Frozen beauty

Thin sheet ice at the harbor in Baltimore, MD. (Photo courtesy of Emerson Champion.)
The Great Lakes are a continuous channel of fat parts (the lakes) and straits (the Niagara, St. Lawrence and St. Mary’s Rivers and the Straits of Mackinac). A sort of inland sea, they contain 21% of the world’s surface fresh water by volume. Because they are huge and deep, they never fully freeze, and they even have small tides.
We all know that lake water starts to freeze at 32° F. The salty ocean’s freezing point is more like 28° F., but of course the ocean is vast (even vaster than Lake Ontario) so at our latitude it only freezes around the edges.
Orange peel ice developing on the Patapsco River shipping channel in Baltimore, MD. This is brackish water in a shallow cove. (Photo courtesy of Emerson Champion)

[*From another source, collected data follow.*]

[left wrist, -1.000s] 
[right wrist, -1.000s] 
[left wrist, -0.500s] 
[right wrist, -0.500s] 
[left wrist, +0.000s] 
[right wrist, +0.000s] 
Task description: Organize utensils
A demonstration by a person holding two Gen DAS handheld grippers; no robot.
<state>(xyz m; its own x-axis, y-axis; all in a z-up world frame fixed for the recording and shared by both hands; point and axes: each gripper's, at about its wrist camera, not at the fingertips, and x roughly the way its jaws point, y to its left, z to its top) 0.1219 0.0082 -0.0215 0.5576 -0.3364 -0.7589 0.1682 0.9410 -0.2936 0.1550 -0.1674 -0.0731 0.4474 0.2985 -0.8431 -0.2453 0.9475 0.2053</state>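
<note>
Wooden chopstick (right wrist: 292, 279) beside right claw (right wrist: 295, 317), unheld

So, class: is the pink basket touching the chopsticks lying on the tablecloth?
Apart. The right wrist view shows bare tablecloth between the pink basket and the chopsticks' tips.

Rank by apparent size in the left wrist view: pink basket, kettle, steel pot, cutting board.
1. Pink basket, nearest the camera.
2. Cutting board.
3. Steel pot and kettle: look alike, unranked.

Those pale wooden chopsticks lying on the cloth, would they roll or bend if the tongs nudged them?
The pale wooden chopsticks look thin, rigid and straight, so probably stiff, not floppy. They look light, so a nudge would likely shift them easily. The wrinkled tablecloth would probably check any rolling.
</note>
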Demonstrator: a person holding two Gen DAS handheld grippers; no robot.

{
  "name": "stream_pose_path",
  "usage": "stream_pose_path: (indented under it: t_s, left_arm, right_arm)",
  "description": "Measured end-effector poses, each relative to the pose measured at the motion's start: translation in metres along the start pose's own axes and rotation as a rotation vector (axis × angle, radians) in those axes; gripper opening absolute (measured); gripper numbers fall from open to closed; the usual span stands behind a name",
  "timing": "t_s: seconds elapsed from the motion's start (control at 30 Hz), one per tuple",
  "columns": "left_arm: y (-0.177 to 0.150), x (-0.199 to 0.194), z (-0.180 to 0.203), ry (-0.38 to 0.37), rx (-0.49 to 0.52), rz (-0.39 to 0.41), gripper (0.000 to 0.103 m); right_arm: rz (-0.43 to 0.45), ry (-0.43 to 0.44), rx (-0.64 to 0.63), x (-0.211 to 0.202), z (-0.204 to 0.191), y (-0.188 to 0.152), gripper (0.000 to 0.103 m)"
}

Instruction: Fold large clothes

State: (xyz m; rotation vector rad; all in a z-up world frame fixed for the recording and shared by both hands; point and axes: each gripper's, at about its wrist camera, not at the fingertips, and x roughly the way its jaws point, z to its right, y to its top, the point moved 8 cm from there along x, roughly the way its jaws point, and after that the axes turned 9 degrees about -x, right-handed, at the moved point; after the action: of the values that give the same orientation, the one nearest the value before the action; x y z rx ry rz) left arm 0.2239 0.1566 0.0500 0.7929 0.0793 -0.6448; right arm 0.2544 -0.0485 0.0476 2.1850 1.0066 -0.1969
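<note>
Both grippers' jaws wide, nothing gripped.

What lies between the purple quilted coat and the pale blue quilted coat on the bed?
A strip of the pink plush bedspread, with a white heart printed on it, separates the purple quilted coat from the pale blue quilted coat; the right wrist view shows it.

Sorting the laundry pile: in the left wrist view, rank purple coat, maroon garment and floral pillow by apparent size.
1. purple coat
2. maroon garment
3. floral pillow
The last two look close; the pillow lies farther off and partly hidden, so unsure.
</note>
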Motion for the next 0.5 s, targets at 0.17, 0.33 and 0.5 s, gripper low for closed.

Still, the Great Lakes form some features usually associated with sea ice. Ice hummocks and pressure ridges, pancake ice, grease ice (which is basically ice soup), and ice stuck fast along the shores with open channels, or leads, are all features of both sea and Great Lakes ice. As long as the lakes don’t freeze, they also have the same drift ice that one sees on the ocean.
Ice balls on the shore of Lake Michigan. These are caused by rolling surf.
Ice coverage on the Great Lakes reached 85.4% on Feb. 18, making this the second winter in a row that it has exceeded 80%. That’s the first time that’s happened since the 1970s. As usual, Lake Ontario is the slowest to freeze; as of yesterday, it was at near-record levels, being 82.6% covered.
Pancake ice looks like blood platelets and is a common enough formation on Lake Ontario. Sometimes the edges build up enough that the pieces look like kettles.
This much ice is highly unusual. But this is the second cold winter in a row, and the lake never fully warmed up last summer.
Flow ice near Brooksville, ME.
In terms of comfort, it’s difficult: Buffalo is recording its coldest February in the 145 years in which records have been kept, and the whole northeast has been buried in snow. Ice is, of course, beautiful, but we’re all starting to look forward to the grey, rotten ice that heralds Spring.
Fast ice is ice that’s stuck on the edges of open water.